Since she launched her brand in 2009, she’s become a modern style icon in Paris, winning the admiration of her peers and coveted commissions such as the design of Le Roch Hotel & Spa in the 1st arrondissement, where Lavoine has lived and worked for more than 20 years. She exudes a devil-may-care attitude—which is reflected in her own casually bold homeware design. The French word for this carefree nonchalance is insouciance, which Lavoine has fashioned into an entire luxury brand, complete with five boutiques, 46 staffers, and more on the way.
“I’m not a very technical designer,” she says. “Instead, I look to create a lifestyle which is chic but relaxed. I love to mix and match colors and textures, but I think the most important thing is that objects are handcrafted, well made, and represent savoir-faire,” says Lavoine, reciting the French designers’ common refrain.
Constantly seeking inspiration outside her own enterprise, Lavoine canvasses Paris for homeware and objets d’arts of her own. Here, she shares her favorite places to shop and observe the best design in the city of light:
A visit to the boutique hotel where Lavoine lives and works is akin to a master class in Lavoine luxury, but when you’re ready to shop, take two steps to her adjacent boutique on Rue Saint-Roch, where you can purchase the tableware and décor you fancied in the hotel.
Visiting Lavoine’s original, flagship concept store at Place des Victoires is a must. Boasting two floors, a cozy café, and shoppable rooms, the space resembles a stylish rive droite apartment. Patrons are invited to lounge and linger over a light lunch, and spend time deciding whether to go for colorful Moroccan pottery, Italian flatware, or hand-woven tablecloths from Burkina Faso. “My designs are always inspired by travel,” says Lavoine. “I just came back from Delhi, and I want to develop anything—textiles, curtains, tables—with the beautiful colors of India.”

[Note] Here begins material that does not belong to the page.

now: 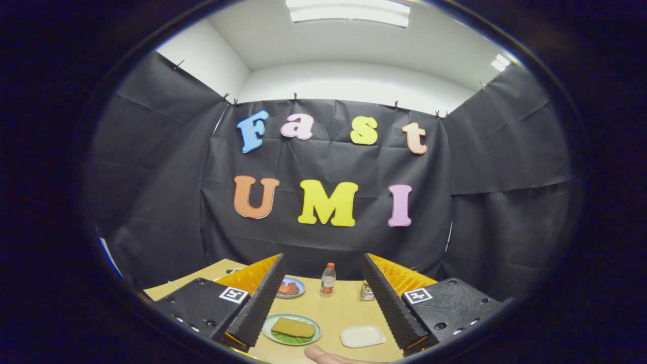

Selling everything from pressed glass sugar bowls to mojito mortars, this cookware-slash-home décor store beautifully merges the beauty of French cuisine with all the practical tools one needs to practice complex cooking. “Merci is really a must-shop. The space is massive, and in it, they’ve created a beautiful experience. They’re especially good for linens, cookware, ceramics, and the colors are beautiful,” says Lavoine.
Another Lavoine favorite, this store treats kitchenware as everyday treasures, reminding us of the value in beautifully designed household objects. Though the store is located in a very upscale address, the products here are generally affordable and accessible.
“I buy Bernardaud for my own home,” says Lavoine. “They are famous for Limoges porcelain, and I love it so much I created a collection for them. It’s very high-end, but it’s the best.”
“Philippe Starck is a good friend, we often spend summer vacations together, eating oysters, talking, laughing—and he’s a genius,” says Lavoine. “He can take anything and transform it, and it will be Starck. He doesn’t have a store in Paris, but he designs for other brands [such as Cristallerie Paradis in the 10th arrondissement, where you can buy his objets].”
“Maison de Vacances is a another beautiful, travel-inspired shop in the 2nd arrondissement. It’s a very nice atmosphere, with no hard lines between kitchen, living, and bedroom. It’s very fluid and relaxed, and the people are very welcoming,” says Lavoine.
Famed for his silver plated domes and and fine porcelain, Patrick Jouin’s tablescapes are stunning and instantly recognizable. Jouin’s designs are commissioned by brands throughout Paris, and can be found at Cassina (236, Boulevard Sain Germain, 75007). “We are very opposite as designers. He’s more technical, and I am more about an art de vivre. But he’s incredibly talented, and I greatly admire him,” says Lavoine.